* ABOUT THIS EXERCISE *
Write the lines below out exactly, dropping each picture.

* INPUT DATA *
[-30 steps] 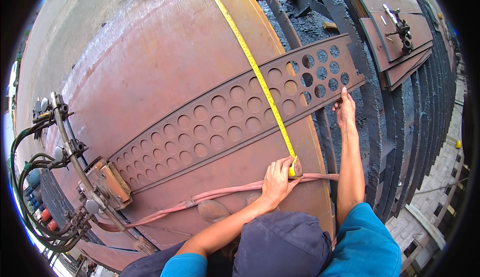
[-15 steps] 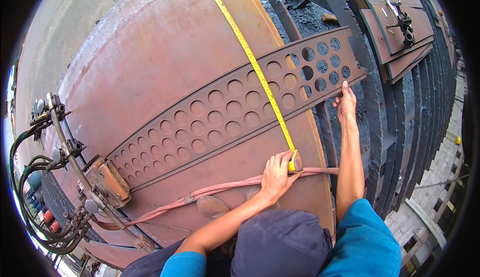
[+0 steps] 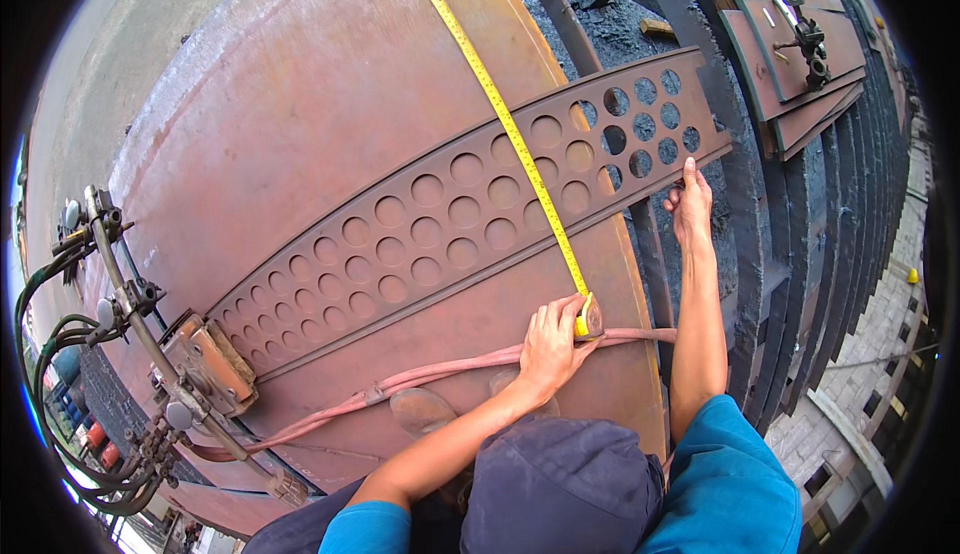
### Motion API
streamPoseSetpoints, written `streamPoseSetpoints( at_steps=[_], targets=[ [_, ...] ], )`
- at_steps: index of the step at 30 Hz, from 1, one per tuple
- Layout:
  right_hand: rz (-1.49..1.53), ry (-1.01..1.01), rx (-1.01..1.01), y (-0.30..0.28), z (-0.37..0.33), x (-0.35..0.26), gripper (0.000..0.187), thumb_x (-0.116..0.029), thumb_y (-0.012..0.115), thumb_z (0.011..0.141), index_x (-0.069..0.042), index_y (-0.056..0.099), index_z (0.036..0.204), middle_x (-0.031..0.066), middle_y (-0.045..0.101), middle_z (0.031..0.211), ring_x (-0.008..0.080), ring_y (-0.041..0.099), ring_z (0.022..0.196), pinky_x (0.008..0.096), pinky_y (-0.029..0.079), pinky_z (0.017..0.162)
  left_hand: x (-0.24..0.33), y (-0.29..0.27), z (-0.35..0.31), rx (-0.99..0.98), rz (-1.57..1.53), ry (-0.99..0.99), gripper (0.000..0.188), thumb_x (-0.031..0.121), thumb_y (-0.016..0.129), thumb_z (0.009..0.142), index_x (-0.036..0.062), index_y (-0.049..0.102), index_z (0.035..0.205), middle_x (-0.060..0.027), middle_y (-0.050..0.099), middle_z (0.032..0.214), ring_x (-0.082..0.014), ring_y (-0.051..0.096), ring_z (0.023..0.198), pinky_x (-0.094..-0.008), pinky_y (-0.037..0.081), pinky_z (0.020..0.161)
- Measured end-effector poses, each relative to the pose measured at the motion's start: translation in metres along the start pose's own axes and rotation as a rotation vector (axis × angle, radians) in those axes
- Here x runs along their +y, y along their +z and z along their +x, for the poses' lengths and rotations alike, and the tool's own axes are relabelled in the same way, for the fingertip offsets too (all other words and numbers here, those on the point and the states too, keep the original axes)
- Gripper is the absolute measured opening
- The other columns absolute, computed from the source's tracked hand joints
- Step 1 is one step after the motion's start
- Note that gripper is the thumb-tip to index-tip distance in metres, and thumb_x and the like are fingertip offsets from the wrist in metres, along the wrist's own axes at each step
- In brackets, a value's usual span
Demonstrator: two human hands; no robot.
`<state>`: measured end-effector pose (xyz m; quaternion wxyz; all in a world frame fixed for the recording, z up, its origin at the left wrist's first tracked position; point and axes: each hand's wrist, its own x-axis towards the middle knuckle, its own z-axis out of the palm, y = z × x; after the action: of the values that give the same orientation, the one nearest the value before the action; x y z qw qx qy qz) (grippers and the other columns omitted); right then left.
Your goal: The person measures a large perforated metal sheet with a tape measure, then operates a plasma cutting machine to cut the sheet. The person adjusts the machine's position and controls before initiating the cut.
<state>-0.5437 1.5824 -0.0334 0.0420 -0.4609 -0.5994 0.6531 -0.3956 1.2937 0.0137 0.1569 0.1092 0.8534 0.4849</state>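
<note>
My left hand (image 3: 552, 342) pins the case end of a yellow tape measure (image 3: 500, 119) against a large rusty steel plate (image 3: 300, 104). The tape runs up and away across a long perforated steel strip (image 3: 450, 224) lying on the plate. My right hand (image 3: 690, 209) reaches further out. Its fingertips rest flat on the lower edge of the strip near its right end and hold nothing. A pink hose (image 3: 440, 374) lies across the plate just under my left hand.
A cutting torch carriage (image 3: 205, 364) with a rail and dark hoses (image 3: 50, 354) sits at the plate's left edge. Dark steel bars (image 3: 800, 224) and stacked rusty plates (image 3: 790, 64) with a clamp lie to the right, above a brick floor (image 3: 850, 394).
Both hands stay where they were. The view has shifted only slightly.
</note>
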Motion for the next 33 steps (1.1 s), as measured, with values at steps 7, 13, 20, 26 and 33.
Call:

* OUTPUT *
[-30 steps] 
[-15 steps] 
[+0 steps] 
### Motion API
streamPoseSetpoints, written `streamPoseSetpoints( at_steps=[_], targets=[ [_, ...] ], )`
- at_steps: index of the step at 30 Hz, from 1, one per tuple
- Layout:
  right_hand: rz (-1.49..1.53), ry (-1.01..1.01), rx (-1.01..1.01), y (-0.30..0.28), z (-0.37..0.33), x (-0.35..0.26), gripper (0.000..0.187), thumb_x (-0.116..0.029), thumb_y (-0.012..0.115), thumb_z (0.011..0.141), index_x (-0.069..0.042), index_y (-0.056..0.099), index_z (0.036..0.204), middle_x (-0.031..0.066), middle_y (-0.045..0.101), middle_z (0.031..0.211), ring_x (-0.008..0.080), ring_y (-0.041..0.099), ring_z (0.022..0.196), pinky_x (0.008..0.096), pinky_y (-0.029..0.079), pinky_z (0.017..0.162)
  left_hand: x (-0.24..0.33), y (-0.29..0.27), z (-0.35..0.31), rx (-0.99..0.98), rz (-1.57..1.53), ry (-0.99..0.99), gripper (0.000..0.188), thumb_x (-0.031..0.121), thumb_y (-0.016..0.129), thumb_z (0.009..0.142), index_x (-0.036..0.062), index_y (-0.049..0.102), index_z (0.035..0.205), middle_x (-0.060..0.027), middle_y (-0.050..0.099), middle_z (0.032..0.214), ring_x (-0.082..0.014), ring_y (-0.051..0.096), ring_z (0.023..0.198), pinky_x (-0.094..-0.008), pinky_y (-0.037..0.081), pinky_z (0.020..0.161)
- Measured end-effector poses, each relative to the pose measured at the motion's start: translation in metres along the start pose's own axes and rotation as a rotation vector (axis × angle, radians) in those axes
- Here x runs along their +y, y along their +z and z along their +x, for the poses' lengths and rotations alike, and the tool's own axes are relabelled in the same way, for the fingertip offsets too (all other words and numbers here, those on the point and the states too, keep the original axes)
- Gripper is the absolute measured opening
- The other columns absolute, computed from the source's tracked hand joints
- Step 1 is one step after the motion's start
- Note that gripper is the thumb-tip to index-tip distance in metres, and thumb_x and the like are fingertip offsets from the wrist in metres, along the wrist's own axes at each step
- In brackets, a value's usual span
Demonstrator: two human hands; no robot.
`<state>`: measured end-effector pose (xyz m; quaternion wxyz; all in a world frame fixed for the recording, z up, its origin at the left wrist's first tracked position; point and axes: each hand's wrist, its own x-axis towards the middle knuckle, its own z-axis out of the palm, y = z × x; after the action: of the values that give the same orientation, the one nearest the value before the action; x y z qw qx qy qz) (grippers and the other columns omitted); right then left.
Your goal: The person measures a large perforated metal sheet with a tape measure, then operates a plasma cutting machine to cut the sheet. The person adjusts the machine's position and controls before initiating the cut.
<state>-0.5437 1.5824 -0.0334 0.0420 -0.4609 -0.5994 0.6531 -0.3956 1.2937 0.0137 0.1569 0.1092 0.8534 0.4849</state>
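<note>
My left hand (image 3: 552, 342) pins the case end of a yellow tape measure (image 3: 500, 119) against a large rusty steel plate (image 3: 300, 104). The tape runs up and away across a long perforated steel strip (image 3: 450, 224) lying on the plate. My right hand (image 3: 690, 209) reaches further out. Its fingertips rest flat on the lower edge of the strip near its right end and hold nothing. A pink hose (image 3: 440, 374) lies across the plate just under my left hand.
A cutting torch carriage (image 3: 205, 364) with a rail and dark hoses (image 3: 50, 354) sits at the plate's left edge. Dark steel bars (image 3: 800, 224) and stacked rusty plates (image 3: 790, 64) with a clamp lie to the right, above a brick floor (image 3: 850, 394).
Both hands stay where they were. The view has shifted only slightly.
</note>
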Motion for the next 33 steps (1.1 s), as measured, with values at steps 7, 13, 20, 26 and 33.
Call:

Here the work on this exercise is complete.